The CW's newest Fall offerings are more diverse than ever thanks to "Jane the Virgin" and "The Flash." Following screenings of the pilot episodes, the shows' cast and showrunners gathered for a panel at Paley Center Saturday and spoke candidly about the significance of the network's diversification and how they hoped to be role models for young viewers.
"Advertisers are always out there asking, how can we speak to the Latino audience, how can we get them to buy our products, because it's a 50 plus million demographic," said "Jane the Virgin" star Gina Rodriguez during the panel. "The truth is you talk to them like everyone else, tell human stories."
When Rodriquez was asked why she declined a role on Lifetime's Marc Cherry drama "Devious Maids," she said she preferred to play characters who spoke to her -- like Jane.
"Growing up, I didn't see myself on screen very often," Rodriguez said. "I didn't see my body type and I didn't see my skin color in positive roles and I didn't see us as the heroes."
The CW show -- based off a Venezuelan telenovela -- features a primarily Latino cast, but Rodriguez believes its themes are universal.
"We just want to be at the same party as everyone else," she said. "You don't have to be Latino [to enjoy the show]. You just have to have a heart and a mind and want to explore and adventure because I think this show's for everyone.
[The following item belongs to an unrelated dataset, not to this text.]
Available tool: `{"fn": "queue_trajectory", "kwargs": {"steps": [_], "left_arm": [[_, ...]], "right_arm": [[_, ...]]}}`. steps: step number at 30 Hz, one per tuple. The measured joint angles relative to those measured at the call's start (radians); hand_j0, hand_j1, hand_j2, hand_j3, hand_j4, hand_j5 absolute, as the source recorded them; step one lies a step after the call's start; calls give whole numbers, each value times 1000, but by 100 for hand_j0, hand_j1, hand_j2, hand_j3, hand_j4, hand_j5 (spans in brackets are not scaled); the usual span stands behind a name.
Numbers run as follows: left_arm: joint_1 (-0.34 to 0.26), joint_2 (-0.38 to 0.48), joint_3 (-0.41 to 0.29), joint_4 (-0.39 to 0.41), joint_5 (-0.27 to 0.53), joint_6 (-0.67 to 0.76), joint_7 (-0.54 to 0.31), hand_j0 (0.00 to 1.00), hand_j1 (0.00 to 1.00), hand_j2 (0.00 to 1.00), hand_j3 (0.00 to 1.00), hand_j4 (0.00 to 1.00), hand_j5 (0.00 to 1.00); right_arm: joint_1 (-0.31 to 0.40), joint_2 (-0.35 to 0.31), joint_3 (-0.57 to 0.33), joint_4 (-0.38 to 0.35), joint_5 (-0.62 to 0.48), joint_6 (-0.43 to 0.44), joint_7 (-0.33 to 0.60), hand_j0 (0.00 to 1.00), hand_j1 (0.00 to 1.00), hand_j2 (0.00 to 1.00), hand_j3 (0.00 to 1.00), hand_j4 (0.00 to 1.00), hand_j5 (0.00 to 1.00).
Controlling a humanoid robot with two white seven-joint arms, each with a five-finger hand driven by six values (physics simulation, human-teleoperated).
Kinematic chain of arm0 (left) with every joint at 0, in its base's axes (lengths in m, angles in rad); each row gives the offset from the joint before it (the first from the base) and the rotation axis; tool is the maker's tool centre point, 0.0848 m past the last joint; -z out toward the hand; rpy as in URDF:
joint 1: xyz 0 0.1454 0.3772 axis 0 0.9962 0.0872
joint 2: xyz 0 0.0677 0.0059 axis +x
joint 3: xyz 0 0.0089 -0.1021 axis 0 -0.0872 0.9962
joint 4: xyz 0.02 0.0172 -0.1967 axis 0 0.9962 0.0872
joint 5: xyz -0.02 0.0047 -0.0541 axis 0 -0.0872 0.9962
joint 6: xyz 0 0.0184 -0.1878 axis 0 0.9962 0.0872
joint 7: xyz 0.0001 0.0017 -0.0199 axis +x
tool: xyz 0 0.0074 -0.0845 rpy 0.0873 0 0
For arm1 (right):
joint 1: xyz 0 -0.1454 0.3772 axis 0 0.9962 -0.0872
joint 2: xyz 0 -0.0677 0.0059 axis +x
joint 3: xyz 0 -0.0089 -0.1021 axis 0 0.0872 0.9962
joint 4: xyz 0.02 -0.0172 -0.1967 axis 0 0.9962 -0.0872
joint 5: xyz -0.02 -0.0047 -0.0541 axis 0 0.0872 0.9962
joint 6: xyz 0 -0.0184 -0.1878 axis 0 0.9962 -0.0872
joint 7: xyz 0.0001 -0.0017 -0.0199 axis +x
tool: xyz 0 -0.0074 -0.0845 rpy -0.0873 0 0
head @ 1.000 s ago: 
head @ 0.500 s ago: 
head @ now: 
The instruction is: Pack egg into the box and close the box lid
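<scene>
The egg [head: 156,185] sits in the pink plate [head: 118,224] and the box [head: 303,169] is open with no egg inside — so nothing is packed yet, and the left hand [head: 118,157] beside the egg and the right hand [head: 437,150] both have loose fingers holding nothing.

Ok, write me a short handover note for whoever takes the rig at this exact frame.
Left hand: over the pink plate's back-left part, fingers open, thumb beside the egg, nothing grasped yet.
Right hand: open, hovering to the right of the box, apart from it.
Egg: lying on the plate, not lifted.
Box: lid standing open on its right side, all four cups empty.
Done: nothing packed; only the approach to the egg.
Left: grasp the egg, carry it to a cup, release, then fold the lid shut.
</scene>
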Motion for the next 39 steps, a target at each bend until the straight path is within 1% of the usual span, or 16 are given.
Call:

It just happens to be told by a little brown girl."
On "The Flash," a spinoff from the network's other successful superhero show "Arrow," super-speedster Barry Allen is played by Grant Gustin, but Barry's surrogate family on the show are Joe and Iris West (played by Jesse L. Martin and Candice Patton, respectively), an African American family who took him in when his mother was killed and his dad was sent to jail.
The Wests are white in the comics, but showrunners Andrew Kreisberg and Greg Berlanti revealed it was a deliberate choice to change that for the show.
"You want to go to a place where you work everyday where you get to tell stories that look and feel like the audience in America that are watching," said Berlanti.
When asked by a fan, the producers didn't rule out the possibility of the show adding a second Flash -- a Black one -- to its ranks. Wally West, the DC superhero known as Kid Flash, is related to the West family in comic book lore, and Kreisberg revealed the character had a lot to do with their decision to change the race of Joe and Iris. "We made the West characters African American so we can eventually head in that direction, absolutely," he said.
It's a decision that's gone beyond race-bending the character in one medium. Because DC's Chief Creative Officer Geoff Johns has been a close collaborator with the showrunners since the show's inception, Wally West's race went through the change when DC Comics relaunched their continuity with The New 52.
"When they reintroduced Wally [in the comics], they made him African-American. So now and forever, Kid Flash will be African-American," said Kreisberg.
As TheWrap previously reported, ABC is also focused on more diversified programming this fall. A recent Nielsen study showed black and Hispanic audiences were watching proportionally more traditional TV than they had before. If those viewers are anything like Rodriquez, they'll be looking to see themselves represented on the screen, too, and it seems networks are finally catching on.